● **Aim of the exercise**
Wherever an image appears in the entries, drop it and reproduce everything else exactly.

** Opening Exercise material block **

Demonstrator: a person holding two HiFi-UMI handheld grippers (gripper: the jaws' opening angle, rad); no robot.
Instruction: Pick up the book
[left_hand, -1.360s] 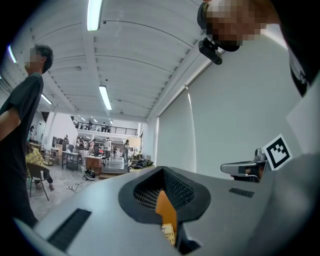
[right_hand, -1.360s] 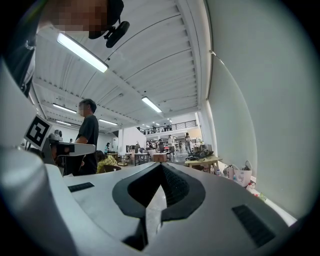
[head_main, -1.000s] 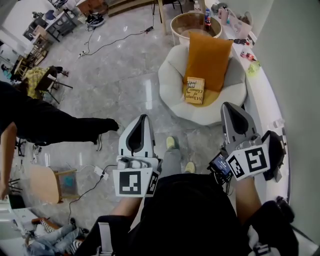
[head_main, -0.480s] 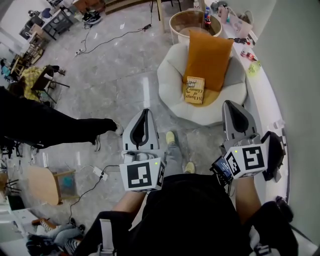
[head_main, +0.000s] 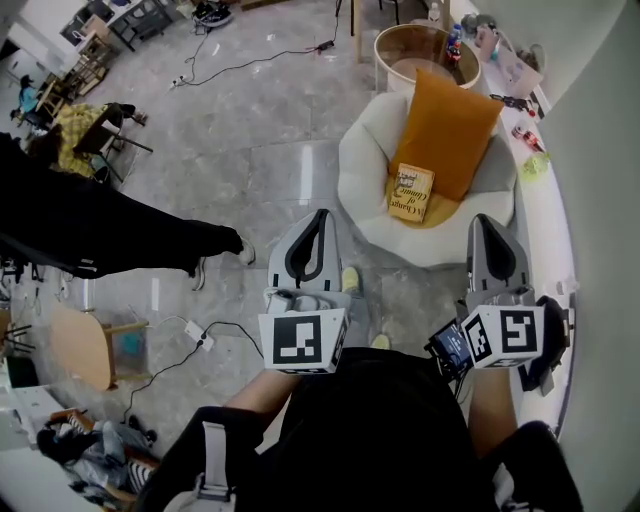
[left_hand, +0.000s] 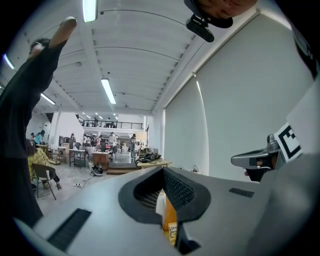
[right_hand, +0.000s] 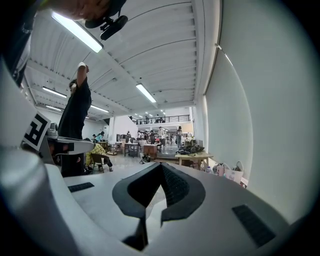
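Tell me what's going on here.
A person holds a gripper in each hand and faces a white chair. The book rests against an orange cushion on the chair. The left gripper and right gripper are both shut and empty, short of the chair. The book is untouched.

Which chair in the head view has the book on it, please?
The white armchair, book lying on its orange cushion; the dark chair holds yellow cloth.
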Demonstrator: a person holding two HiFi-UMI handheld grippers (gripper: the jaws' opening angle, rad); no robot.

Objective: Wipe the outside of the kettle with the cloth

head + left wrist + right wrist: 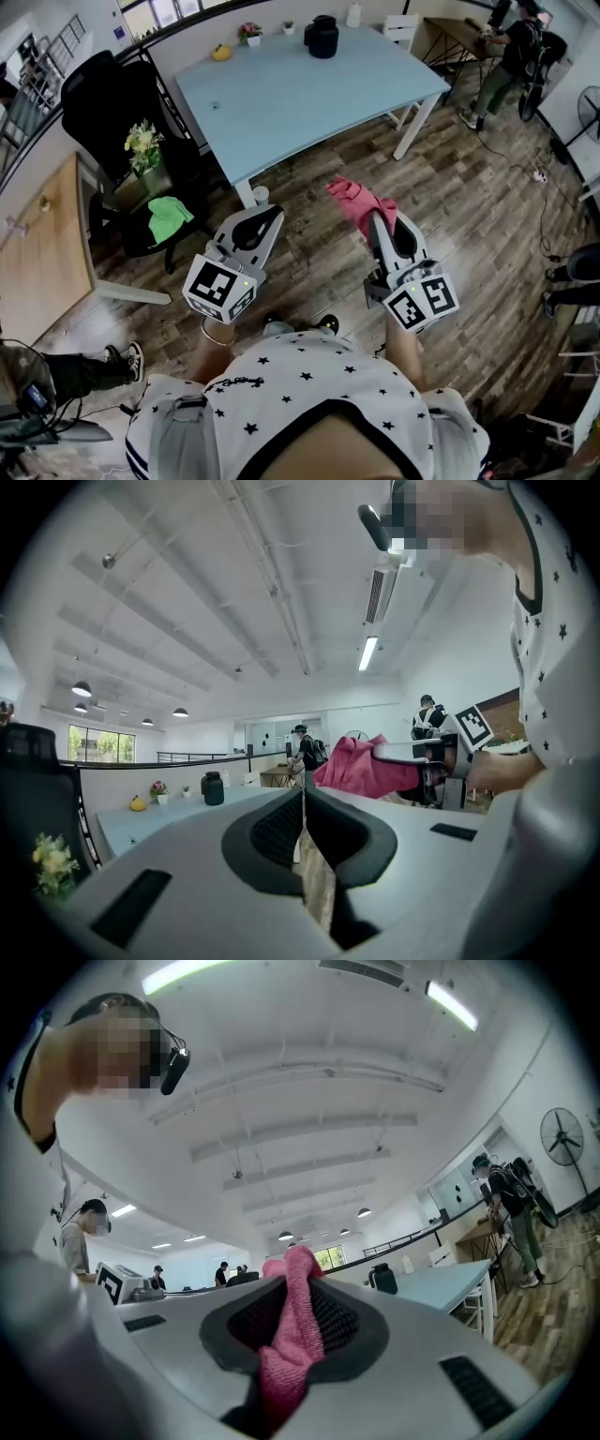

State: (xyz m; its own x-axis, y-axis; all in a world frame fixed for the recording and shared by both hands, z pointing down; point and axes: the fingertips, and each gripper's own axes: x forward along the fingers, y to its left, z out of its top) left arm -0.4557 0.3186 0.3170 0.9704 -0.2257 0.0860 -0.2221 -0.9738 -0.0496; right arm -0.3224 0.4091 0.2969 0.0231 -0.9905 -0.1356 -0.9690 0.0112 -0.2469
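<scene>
The right hand-held gripper (377, 225) clamps the pink cloth (354, 199), ready for wiping; the left hand-held gripper (268, 221) is closed and empty. The kettle (322, 37) stands well apart, at the far edge of the desk (281, 103).

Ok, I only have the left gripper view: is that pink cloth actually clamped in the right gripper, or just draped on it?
Observer: Clamped; the right gripper view shows the pink cloth running between the shut jaws of the right gripper.
Operator: Where does the kettle sit on the table?
Observer: In the head view the kettle stands near the far edge of the blue table, with wood floor between the person and it.
Operator: Any spare cloth around?
Observer: What looks like a green cloth lies on a dark seat at the person's left.
</scene>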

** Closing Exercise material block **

● **Exercise result**
Demonstrator: a person holding two HiFi-UMI handheld grippers (gripper: the jaws' opening angle, rad); no robot.
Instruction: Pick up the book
[left_hand, -1.360s] 
[right_hand, -1.360s] 
[head_main, -1.000s] 
[head_main, -0.480s] 
[head_main, +0.000s] 
[left_hand, +0.000s] 
[right_hand, +0.000s] 
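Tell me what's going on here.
A person holds a gripper in each hand and faces a white chair. The book rests against an orange cushion on the chair. The left gripper and right gripper are both shut and empty, short of the chair. The book is untouched.

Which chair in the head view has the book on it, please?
The white armchair, book lying on its orange cushion; the dark chair holds yellow cloth.
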Demonstrator: a person holding two HiFi-UMI handheld grippers (gripper: the jaws' opening angle, rad); no robot.

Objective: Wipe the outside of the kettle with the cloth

head + left wrist + right wrist: 

State: (xyz m; its own x-axis, y-axis; all in a world frame fixed for the recording and shared by both hands, z pointing down; point and axes: the fingertips, and each gripper's own axes: x forward along the fingers, y to its left, z out of its top) left arm -0.4557 0.3186 0.3170 0.9704 -0.2257 0.0860 -0.2221 -0.9738 -0.0496; right arm -0.3224 0.4091 0.2969 0.0231 -0.9905 -0.1356 -0.9690 0.0112 -0.2469
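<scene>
The right hand-held gripper (377, 225) clamps the pink cloth (354, 199), ready for wiping; the left hand-held gripper (268, 221) is closed and empty. The kettle (322, 37) stands well apart, at the far edge of the desk (281, 103).

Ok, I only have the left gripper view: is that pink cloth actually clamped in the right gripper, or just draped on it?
Observer: Clamped; the right gripper view shows the pink cloth running between the shut jaws of the right gripper.
Operator: Where does the kettle sit on the table?
Observer: In the head view the kettle stands near the far edge of the blue table, with wood floor between the person and it.
Operator: Any spare cloth around?
Observer: What looks like a green cloth lies on a dark seat at the person's left.
</scene>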

Nothing else remains in this exercise.